[What you will do]
Count up the lines in the listing below that hold "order", and answer with the total alone.

[Information supplied]
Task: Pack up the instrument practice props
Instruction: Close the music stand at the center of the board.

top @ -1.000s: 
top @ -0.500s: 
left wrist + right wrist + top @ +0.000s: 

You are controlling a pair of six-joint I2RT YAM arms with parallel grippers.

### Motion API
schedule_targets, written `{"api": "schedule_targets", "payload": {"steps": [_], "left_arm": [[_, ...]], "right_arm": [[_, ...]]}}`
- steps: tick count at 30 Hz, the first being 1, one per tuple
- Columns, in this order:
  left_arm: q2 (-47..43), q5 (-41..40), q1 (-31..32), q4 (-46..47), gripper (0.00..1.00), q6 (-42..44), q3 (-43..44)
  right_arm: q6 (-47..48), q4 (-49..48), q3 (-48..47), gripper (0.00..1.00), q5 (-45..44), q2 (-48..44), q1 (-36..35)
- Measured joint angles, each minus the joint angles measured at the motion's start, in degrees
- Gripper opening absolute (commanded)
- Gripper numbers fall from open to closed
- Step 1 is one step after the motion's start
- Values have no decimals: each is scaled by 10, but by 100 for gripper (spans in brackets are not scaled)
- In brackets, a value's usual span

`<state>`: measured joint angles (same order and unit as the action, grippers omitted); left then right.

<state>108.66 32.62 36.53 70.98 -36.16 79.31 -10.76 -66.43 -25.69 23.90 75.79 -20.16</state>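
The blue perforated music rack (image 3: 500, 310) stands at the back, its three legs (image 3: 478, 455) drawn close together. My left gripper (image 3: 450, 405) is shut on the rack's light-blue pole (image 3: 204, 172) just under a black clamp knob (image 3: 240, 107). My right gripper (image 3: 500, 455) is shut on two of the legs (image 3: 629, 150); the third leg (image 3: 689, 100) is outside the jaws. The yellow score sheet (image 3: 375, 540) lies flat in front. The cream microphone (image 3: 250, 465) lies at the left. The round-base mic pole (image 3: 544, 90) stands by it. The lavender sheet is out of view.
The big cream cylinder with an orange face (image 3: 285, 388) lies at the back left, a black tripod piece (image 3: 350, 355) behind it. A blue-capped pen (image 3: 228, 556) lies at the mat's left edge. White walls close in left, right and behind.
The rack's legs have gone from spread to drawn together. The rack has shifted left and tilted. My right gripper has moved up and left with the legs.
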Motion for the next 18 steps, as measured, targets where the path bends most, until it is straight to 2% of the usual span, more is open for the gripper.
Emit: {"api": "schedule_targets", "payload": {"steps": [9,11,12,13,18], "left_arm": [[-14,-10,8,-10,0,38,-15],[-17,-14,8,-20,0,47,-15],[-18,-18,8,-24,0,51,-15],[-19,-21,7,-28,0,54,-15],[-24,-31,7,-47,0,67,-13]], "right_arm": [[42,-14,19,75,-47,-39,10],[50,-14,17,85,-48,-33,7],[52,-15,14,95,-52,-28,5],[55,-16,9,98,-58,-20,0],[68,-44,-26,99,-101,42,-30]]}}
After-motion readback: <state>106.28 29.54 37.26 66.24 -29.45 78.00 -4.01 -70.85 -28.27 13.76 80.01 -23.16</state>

[Completed exercise]
2